From the first line to the last, write out the material exactly.

*** Opening Provided material ***

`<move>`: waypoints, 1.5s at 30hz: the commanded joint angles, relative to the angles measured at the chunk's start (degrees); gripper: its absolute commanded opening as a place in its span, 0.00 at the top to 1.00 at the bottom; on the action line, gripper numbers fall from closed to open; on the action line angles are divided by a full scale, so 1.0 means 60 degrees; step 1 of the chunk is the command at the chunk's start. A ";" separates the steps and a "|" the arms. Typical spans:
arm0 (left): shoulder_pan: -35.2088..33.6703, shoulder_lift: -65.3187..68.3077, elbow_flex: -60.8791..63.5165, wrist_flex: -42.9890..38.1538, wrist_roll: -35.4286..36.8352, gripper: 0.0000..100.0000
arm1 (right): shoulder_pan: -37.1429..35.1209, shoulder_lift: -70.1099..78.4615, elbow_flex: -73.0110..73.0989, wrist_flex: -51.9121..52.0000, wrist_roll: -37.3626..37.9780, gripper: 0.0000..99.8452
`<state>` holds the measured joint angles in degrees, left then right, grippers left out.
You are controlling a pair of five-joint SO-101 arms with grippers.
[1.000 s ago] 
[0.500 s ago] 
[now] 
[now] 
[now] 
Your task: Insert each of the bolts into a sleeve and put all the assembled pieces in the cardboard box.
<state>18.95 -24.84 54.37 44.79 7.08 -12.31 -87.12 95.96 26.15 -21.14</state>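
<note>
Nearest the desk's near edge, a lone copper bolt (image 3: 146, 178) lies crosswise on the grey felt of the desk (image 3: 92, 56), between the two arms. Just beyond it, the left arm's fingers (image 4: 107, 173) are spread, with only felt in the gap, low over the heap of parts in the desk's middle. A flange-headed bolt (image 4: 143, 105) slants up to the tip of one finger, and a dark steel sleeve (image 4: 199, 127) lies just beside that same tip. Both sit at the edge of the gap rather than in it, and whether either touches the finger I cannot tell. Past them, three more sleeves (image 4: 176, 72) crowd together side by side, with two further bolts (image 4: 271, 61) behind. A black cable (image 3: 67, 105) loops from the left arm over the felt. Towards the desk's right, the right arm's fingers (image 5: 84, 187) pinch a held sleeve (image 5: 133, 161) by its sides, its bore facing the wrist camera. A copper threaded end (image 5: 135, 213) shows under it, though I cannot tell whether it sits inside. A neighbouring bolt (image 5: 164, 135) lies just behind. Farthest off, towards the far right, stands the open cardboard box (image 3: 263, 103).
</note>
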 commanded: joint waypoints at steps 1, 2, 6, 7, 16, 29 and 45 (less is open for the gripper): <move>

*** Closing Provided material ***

Response to the task:
`<move>`: waypoints, 1.5s at 30hz: the commanded joint angles, relative to the angles measured at the chunk's start (degrees); gripper: its absolute commanded opening as a place in its span, 0.00 at the top to 1.00 at the bottom; on the action line, gripper numbers fall from closed to open; on the action line angles are divided by a full scale, so 1.0 means 60 degrees; step 1 of the chunk is the command at the chunk's start. A ";" separates the steps and a "|" the arms. Typical spans:
arm0 (left): shoulder_pan: -35.2088..33.6703, shoulder_lift: -65.3187..68.3077, elbow_flex: -60.8791..63.5165, wrist_flex: -42.9890..38.1538, wrist_roll: -35.4286..36.8352, gripper: 0.0000..100.0000
arm1 (right): shoulder_pan: -37.1429..35.1209, shoulder_lift: -70.1099..78.4615, elbow_flex: -73.0110..73.0989, wrist_flex: -51.9121..52.0000, wrist_roll: -37.3626..37.9780, gripper: 0.0000..99.8452
`<state>` holds the measured joint angles in degrees, left then right, grippers left out.
You are controlling a pair of five-joint SO-101 arms with grippers.
[1.000 s ago] 
[0.500 s ago] 
[now] 
[now] 
[now] 
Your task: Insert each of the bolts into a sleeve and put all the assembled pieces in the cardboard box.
<state>18.95 -24.84 54.37 44.79 7.08 -12.31 -87.12 95.96 26.15 -21.14</state>
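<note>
Nearest the desk's near edge, a lone copper bolt (image 3: 146, 178) lies crosswise on the grey felt of the desk (image 3: 92, 56), between the two arms. Just beyond it, the left arm's fingers (image 4: 107, 173) are spread, with only felt in the gap, low over the heap of parts in the desk's middle. A flange-headed bolt (image 4: 143, 105) slants up to the tip of one finger, and a dark steel sleeve (image 4: 199, 127) lies just beside that same tip. Both sit at the edge of the gap rather than in it, and whether either touches the finger I cannot tell. Past them, three more sleeves (image 4: 176, 72) crowd together side by side, with two further bolts (image 4: 271, 61) behind. A black cable (image 3: 67, 105) loops from the left arm over the felt. Towards the desk's right, the right arm's fingers (image 5: 84, 187) pinch a held sleeve (image 5: 133, 161) by its sides, its bore facing the wrist camera. A copper threaded end (image 5: 135, 213) shows under it, though I cannot tell whether it sits inside. A neighbouring bolt (image 5: 164, 135) lies just behind. Farthest off, towards the far right, stands the open cardboard box (image 3: 263, 103).
</note>
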 commanded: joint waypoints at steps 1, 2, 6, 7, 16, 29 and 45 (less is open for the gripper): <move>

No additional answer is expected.